Wednesday, July 25, 2007

Newspapers and the market test 

Monday I spent an hour on CQ Radio with my good friend Ed discussing a poll result on media bias. (Ed's discussion.) Yesterday I got the new NBER Reporter, which had as its lead article a summary of the paper by Matthew Gentzkow and Jesse Shapiro titled, "What Drives the Political Slant of Daily Newspapers?" They compared the language used by newspapers and the language used by politicians, arguing that newspapers that favor liberals will use phrases that are used by liberal politicians, and newspapers that favor conservatives will use phrases used more often by conservative politicians.
An illuminating example is the partisan divide over the tax on inherited wealth. In 2005, congressional Republicans, who generally oppose the tax, described it as a "death tax" 365 times, using the term "estate tax" only 46 times. Democrats did the reverse, saying "death tax" 35 times and "estate tax" 195 times. Similarly, the more liberal Washington Post used "estate tax" 10 times more often than it used death tax; the more conservative Washington Times used "estate tax" only twice as often.
Examining over 400 newspapers they find something quite interesting. The ideology of the owner of a newspaper doesn't seem to matter as much as the political views of the community the newspaper serves:
When a single owner owns multiple papers, the authors find that each paper's language is tailored to its own market, rather than toeing a single, corporate line. Their data also show no significant relationship between a newspaper's slant and the political contributions made by its corporate owner. What instead has a big impact on newspaper bias is readers. The study found that the political outlook of a paper's readers explained about 20 percent of the variation in slant that the authors uncovered. No other factor showed such a strong correlation.

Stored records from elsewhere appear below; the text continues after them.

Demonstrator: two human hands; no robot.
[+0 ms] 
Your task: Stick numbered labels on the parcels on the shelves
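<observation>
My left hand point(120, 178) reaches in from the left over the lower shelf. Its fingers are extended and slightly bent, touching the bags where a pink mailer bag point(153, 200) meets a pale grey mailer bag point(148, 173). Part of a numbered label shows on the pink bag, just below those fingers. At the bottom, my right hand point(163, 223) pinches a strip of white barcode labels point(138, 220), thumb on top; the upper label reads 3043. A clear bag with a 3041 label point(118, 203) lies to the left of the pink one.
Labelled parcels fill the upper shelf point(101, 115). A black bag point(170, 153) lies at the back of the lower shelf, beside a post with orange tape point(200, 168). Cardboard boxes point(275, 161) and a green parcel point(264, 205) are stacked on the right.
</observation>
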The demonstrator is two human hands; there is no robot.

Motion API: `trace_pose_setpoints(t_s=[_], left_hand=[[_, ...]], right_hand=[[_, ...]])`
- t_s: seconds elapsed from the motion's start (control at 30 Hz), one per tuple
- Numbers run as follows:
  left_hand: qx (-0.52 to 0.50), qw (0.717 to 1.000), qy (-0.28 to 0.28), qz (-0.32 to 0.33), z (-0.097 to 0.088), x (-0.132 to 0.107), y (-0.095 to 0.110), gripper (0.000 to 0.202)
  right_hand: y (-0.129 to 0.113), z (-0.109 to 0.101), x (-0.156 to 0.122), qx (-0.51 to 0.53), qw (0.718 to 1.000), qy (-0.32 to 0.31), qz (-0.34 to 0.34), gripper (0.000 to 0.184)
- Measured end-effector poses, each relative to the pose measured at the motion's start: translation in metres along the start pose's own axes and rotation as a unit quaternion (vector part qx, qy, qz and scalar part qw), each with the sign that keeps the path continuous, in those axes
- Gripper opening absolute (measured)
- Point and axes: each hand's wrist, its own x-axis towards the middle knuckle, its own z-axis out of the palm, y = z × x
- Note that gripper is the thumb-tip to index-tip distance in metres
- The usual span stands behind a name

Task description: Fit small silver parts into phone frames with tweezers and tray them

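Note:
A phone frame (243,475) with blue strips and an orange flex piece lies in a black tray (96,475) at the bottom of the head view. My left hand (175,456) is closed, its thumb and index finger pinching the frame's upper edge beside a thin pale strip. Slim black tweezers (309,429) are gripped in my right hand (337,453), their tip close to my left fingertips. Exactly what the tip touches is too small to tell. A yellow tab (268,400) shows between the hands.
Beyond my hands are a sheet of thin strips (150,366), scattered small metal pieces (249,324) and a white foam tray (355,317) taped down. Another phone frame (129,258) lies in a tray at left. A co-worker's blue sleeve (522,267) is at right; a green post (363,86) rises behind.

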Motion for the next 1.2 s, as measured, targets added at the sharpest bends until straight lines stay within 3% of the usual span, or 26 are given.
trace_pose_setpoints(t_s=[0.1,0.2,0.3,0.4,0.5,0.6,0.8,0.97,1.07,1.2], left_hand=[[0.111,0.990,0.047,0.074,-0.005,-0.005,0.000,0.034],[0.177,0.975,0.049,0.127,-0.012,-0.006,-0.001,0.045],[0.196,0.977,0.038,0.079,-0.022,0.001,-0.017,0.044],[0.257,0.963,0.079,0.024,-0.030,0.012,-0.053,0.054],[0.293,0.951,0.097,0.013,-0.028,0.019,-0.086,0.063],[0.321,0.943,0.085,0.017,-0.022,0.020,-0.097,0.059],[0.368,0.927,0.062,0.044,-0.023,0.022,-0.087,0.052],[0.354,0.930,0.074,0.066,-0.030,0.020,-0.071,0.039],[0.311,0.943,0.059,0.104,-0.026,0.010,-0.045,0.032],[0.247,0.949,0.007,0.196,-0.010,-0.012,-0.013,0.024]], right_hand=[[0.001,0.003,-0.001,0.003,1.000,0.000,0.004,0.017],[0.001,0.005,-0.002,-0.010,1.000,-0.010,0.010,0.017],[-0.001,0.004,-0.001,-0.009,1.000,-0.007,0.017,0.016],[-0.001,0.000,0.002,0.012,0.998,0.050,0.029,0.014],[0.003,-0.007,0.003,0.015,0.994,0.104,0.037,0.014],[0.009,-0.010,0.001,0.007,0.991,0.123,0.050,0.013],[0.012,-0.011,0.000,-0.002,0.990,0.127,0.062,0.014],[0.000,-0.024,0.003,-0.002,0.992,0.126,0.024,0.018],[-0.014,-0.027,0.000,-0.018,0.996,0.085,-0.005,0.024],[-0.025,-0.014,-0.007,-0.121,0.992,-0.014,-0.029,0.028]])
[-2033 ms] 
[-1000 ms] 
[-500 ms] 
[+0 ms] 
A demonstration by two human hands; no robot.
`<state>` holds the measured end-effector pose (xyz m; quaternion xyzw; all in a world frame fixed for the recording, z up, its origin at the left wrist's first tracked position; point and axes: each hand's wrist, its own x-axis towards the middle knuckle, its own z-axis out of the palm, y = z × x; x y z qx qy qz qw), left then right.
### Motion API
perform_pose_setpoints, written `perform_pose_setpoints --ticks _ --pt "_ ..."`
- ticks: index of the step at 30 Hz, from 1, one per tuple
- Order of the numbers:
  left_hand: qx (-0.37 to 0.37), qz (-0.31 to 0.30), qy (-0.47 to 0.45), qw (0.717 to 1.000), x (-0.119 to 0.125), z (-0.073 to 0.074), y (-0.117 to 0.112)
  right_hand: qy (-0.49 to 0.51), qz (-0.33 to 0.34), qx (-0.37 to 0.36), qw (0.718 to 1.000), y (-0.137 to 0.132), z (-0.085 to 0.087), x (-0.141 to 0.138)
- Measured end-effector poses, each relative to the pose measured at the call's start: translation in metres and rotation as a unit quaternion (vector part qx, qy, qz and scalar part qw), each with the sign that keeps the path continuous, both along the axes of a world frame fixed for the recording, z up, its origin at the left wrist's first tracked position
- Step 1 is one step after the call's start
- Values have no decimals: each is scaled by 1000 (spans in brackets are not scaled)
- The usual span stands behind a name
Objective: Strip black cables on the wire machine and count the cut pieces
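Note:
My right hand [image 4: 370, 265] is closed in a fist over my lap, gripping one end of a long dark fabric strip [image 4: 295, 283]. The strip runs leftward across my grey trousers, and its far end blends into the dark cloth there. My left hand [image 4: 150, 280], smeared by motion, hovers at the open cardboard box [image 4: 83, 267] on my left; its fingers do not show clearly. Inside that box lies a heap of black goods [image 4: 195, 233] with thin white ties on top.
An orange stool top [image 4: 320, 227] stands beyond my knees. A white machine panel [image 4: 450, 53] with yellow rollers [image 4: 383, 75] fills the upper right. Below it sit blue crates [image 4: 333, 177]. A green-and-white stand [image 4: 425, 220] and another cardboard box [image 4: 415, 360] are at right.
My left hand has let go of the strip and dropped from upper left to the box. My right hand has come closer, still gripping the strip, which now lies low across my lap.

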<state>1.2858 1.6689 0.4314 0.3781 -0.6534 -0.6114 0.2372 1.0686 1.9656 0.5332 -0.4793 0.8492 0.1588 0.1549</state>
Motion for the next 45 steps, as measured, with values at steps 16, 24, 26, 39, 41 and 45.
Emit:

The reason for this is that owners find it more profitable to reflect the views of their readers than to impose their own perspective, the authors conclude. And, most of the newspapers studied were close to the ideological "sweet spot" that would maximize their profits, the authors calculate. Even a small deviation from this ideal bias would cut circulation by some 3 percent, so newspapers hew closely to the ideological stance that makes them the most money. "Our work shows that consumers play a fundamental role in determining the ideological positioning of media outlets," the authors write.
I don't find this result too surprising. It is hard for me to imagine that a newspaper can long ignore the median voter in a market (I would call this a Stiglerian or Peltzman-ian view of newspapers -- they are in the end as much subject to pressure groups as are elected officials.) One can always indulge a preference at some cost, but as the competition from other media sources increase these papers have to move towards the market median.

This should not cause any comfort for conservatives in Minnesota. The Twin Cities market is represented by two elected officials -- Betty McCollum and Keith Ellison -- that are to the left even of the median Democratic voter in national elections. The StarTribune, reacting to the market, should keep their paper to that left if the Gentzkow and Shapiro results are correct. Interestingly, when I discussed this paper with some liberal non-economist friends of mine, they argued that the STrib has moved a little to the right since being bought by McClatchy. I don't know that this is wrong -- if what Gentzkow and Shapiro have identified is a market test for newspapers, and if the previous owners were quite liberal themselves, then the paper might have moved a little to the right. What I would disagree with my friends about is that it's the result of corporate purchase. Just because the paper was owned by an ideological family rather than a corporation doesn't make the loss of revenue any less important. They might have moved less, but they still would have moved.